Maria Montessori: The Teacher is the Child, the European journalist Cristina De Stefano places Montessori in the milieu of early 20th century Italy, where ideas from—feminism to Freemasonry were swirling in the air. This book is not your typical account of disciples. Montessori appears to be a visionary, but also a control freak who can sometimes erupt in anger and even panic attacks.

The story begins with 6-year-old Maria attending a public primary school in Rome—”a prison for children,” as De Stafano summarizes Montessori’s views. It was a long, tedious process. Maria hated sitting at her desk for hours listening to the teacher speak, singing along, and then watching as the adult punished her. Her teachers were able to recognize her talents.

After receiving a Diploma from the Royal Technical School of Rome at age 20, Montessori decided that she would like to become a doctor. She would later claim that she was the first Italian woman to become a doctor. This was not true: While it was unusual for women to pursue medicine at that time and place—upper-class girls were typically guarded as precious objects, waiting for husbands to come along—she was not the first to do it. She was not opposed by the Freemasons or the Pope, as her professors actually encouraged her. She was, in fact, a pioneer. In total there were only 132 female students studying at Italian universities.

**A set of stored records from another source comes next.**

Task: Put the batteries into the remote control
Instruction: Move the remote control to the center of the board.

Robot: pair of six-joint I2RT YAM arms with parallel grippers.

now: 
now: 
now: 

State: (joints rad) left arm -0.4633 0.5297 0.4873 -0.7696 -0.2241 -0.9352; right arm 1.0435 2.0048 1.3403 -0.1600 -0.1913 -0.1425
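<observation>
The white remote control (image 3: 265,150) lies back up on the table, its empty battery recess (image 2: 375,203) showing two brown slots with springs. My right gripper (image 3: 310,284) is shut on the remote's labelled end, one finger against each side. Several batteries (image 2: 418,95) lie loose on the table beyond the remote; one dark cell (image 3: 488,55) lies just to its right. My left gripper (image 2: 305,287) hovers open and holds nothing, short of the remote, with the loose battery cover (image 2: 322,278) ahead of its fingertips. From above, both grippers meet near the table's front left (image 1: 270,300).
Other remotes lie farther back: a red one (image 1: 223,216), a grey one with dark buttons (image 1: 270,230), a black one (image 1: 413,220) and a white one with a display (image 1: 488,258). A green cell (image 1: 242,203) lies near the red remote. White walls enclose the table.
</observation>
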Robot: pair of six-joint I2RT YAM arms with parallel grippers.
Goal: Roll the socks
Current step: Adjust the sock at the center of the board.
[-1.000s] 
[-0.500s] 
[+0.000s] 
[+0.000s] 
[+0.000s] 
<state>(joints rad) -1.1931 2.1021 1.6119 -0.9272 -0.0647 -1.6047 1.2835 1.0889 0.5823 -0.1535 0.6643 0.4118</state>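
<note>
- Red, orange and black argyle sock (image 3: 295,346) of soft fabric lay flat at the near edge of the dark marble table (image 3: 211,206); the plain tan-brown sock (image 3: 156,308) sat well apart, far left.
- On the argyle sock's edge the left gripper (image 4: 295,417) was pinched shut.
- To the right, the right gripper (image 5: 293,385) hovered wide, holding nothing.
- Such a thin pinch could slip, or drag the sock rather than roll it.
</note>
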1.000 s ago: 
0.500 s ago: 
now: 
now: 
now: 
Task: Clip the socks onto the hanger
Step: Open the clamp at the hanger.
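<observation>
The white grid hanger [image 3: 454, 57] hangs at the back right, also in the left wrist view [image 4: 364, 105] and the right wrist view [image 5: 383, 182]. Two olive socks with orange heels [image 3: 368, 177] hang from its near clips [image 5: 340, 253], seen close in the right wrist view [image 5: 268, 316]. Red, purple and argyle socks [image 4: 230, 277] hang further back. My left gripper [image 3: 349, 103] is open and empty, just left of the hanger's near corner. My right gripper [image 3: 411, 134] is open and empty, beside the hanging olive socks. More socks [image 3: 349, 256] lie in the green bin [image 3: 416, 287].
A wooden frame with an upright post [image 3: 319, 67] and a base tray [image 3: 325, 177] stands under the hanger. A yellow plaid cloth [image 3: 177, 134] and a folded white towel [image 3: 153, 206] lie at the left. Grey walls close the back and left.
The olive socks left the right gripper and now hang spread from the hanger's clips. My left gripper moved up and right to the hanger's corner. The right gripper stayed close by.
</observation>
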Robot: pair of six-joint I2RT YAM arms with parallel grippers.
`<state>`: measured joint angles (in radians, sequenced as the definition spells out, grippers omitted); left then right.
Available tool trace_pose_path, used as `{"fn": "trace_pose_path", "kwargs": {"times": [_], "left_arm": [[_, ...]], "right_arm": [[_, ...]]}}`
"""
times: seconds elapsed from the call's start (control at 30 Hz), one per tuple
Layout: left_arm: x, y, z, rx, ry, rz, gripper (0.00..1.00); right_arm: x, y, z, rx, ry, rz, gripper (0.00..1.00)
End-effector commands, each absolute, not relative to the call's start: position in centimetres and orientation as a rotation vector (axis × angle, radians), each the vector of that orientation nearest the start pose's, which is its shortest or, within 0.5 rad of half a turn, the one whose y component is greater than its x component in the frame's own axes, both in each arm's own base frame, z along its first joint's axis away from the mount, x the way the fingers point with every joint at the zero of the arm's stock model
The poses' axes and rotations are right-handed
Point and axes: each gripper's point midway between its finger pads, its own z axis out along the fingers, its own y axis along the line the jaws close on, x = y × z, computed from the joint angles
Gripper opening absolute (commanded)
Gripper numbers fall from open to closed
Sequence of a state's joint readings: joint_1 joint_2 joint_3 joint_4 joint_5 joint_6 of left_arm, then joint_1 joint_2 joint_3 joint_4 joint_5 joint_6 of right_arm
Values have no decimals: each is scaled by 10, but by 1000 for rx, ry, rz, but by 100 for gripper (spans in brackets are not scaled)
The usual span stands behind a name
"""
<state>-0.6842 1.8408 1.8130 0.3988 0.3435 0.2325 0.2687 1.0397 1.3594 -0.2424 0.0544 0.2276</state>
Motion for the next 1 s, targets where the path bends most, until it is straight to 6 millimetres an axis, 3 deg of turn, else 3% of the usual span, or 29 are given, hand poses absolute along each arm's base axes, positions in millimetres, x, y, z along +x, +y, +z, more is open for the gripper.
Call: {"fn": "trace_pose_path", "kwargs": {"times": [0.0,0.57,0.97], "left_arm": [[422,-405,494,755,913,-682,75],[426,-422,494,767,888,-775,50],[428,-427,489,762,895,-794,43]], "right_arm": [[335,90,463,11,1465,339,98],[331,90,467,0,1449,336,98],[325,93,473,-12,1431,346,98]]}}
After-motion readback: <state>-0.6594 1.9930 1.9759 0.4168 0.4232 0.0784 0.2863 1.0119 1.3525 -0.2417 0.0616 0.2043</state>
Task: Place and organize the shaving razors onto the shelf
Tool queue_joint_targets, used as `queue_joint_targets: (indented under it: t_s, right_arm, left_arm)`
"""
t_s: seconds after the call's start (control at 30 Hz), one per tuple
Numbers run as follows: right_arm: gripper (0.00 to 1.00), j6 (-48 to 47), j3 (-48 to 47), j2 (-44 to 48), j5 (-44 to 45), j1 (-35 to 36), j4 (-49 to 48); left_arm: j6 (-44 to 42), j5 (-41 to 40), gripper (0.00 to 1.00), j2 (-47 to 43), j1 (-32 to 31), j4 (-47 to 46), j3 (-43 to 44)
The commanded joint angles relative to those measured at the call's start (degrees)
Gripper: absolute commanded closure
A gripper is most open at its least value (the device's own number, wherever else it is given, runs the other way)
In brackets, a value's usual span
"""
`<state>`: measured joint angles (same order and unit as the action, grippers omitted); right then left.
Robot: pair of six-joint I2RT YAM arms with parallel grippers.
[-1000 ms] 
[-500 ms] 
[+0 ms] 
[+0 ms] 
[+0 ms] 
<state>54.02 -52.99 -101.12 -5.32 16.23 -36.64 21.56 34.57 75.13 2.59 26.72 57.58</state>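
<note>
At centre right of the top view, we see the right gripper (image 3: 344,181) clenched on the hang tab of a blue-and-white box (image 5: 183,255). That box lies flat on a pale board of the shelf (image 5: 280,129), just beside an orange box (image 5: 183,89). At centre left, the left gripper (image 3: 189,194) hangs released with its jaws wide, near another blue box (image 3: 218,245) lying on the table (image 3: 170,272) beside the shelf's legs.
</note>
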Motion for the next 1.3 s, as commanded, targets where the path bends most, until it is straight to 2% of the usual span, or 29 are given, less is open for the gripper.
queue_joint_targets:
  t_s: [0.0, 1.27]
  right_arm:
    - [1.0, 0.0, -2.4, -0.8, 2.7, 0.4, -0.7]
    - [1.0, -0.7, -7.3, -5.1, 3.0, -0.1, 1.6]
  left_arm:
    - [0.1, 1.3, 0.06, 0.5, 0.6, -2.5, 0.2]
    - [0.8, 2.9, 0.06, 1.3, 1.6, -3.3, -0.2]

Rome’s School of Medicine at that time was an important center for radical thought. The Association of Women was a group of feminist activists that supported female suffrage and secondary education for girls. They also supported a law to determine paternity and equal wages for women and men. One reporter said that Montessori had the “delicacy” of an 1896 Berlin International Women’s Congress delegates. She was a talented young woman with the strength of men. This is something one rarely sees every day. After the Congress was disrupted by the demonstration of socialists outside, Montessori went to face them and delivered a powerful speech. She waved her flag at the end, raised her hat like a flag and shouted: “Viva l’agitazione feminile!“” (“Up with the women’s unrest!””).

Montessori’s medical internship at the Royal Psychiatric Clinic introduced her to the abysmal treatment of the children in the asylum, so-called “phrenasthenics”—a broad category of the “feeble-minded” that included children with autism, deafness, muteness, blindness, dementia, or mental illness. Searching for a treatment to reach them, Montessori discovered the work of Édouard Séguin, a nearly forgotten French physician who a half-century earlier had proposed using hands-on materials to stimulate these children’s abilities.

Giuseppe Montesano was an intelligent and precocious medical student that she met while she worked at the hospital. The couple had a secret affair that was very transgressive. She was soon pregnant when Montessori found out. Married women weren’t allowed to work in those days. According to one her descendants, “She had two options. She could marry Montesano or give up her career. Or she might have to abdicate her son.” Her final months in pregnancy were spent away from Rome. She then split with her child.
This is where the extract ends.